Hayal içindeki sıkıntı ile merdivenleri çıkmaya başlamıştı. Görmek istemiyordu onları, belki annesi ziyaret ederken annesi bekleyebilirdi dışarda fakat kesinlikle görmeyecekti. Yoğun bakım katına çıktıklarında, doktor ve hemşirelerin koşuşturduklarını gördüler. Hayal'in annesi telaşa kapılmıştı, ''oğlum, oğluma mı birşey oldu? oğlum'' diye bağırmaya başlayınca, Hayal en yakın sandalyaye oturttu annesini. Hayal'in suratına bakan kadın, ''o senin abin, yeter artık, hiç mi üzülmedin?'' diye sorduğunda Hayal '' hayır üzülmedim'' dedi. Kadın şok olmuştu bu lafın üzerine. Hayal ise ağzından çıkanlara inanmıyordu. Annesi üzmek en son isteyeceği şey iken. Kimsenin onu üzmesine izin vermeyecekken kendisi tek kelime kadının parçalaşını görmüştü. Annesine baktı aynı soğukluk ile. '' Hayal, ne oldu da düşman oldun sen abine. Ne oldu da seni buralardan gönderecek, bizi görmeyecek kadar, soğuttular seni. Ne oldu kızım. Abine bile üzülmedi isen. İçinde nasıl bir nefret, nasıl bir affedilmezlik var senin kızım. Ben senin annenim, yıllarca neden diye kendime sordum. Bulamadım yavrum. Ne oldu anlatın artık?'' diye Hayal'e sorduğunda. Verecek cevabı yoktu kadına. Sadece yüzüne bakmakla yetinebilmişti. Kadın yüzüne bakan kızına baktığında konuşmayacağını anlayıp üstelemek istemedi. Sadece bir an, acı, çok fazla acı geçtiğini kızının gözlerinden. Bir anlık da olsa anne idi o. Bilirdi kızının halini. Üstelemekle bir şey olmayacağını, anlatmayacağını bildiği gibi.
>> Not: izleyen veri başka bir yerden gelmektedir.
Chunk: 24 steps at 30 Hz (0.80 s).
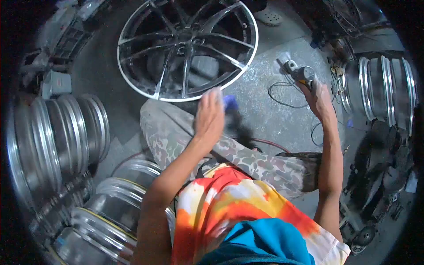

Kadın kızı ile düşüncelere daldığında, doktor yanlarına geldi. Yaşlı kadını daha önceden tanıyordu. doktoru gören kadın ayağa kalkarak yanına gitti hemen. '' oğlum, oğlum iyi mi doktor bey?'' diye sordu. Doktor lafı uzatmak istemiyordu. '' Aslında bir iyi, bir de kötü haberim var. Hatta çok kötü bir haber. Oğlunuzun arkadaşı, size durumu anlatmıştık heran kaybedebiliriz diye, başınız sağolsun. şimdi onun yanından geliyorum.'' Oğlu gibi görürdü Hasan'ı kadın, oğlundan ayrı tutmazdı. Oğlu ile yedikleri içtikleri birdi. ikinci oğlu gibiydi. Oğlu kadar olmasada canı yanmıştı kadının. Evet bunu bekliyordu ama, bu kadar çabuk, daha gencecik yaşında, kabullenmek çok zordu.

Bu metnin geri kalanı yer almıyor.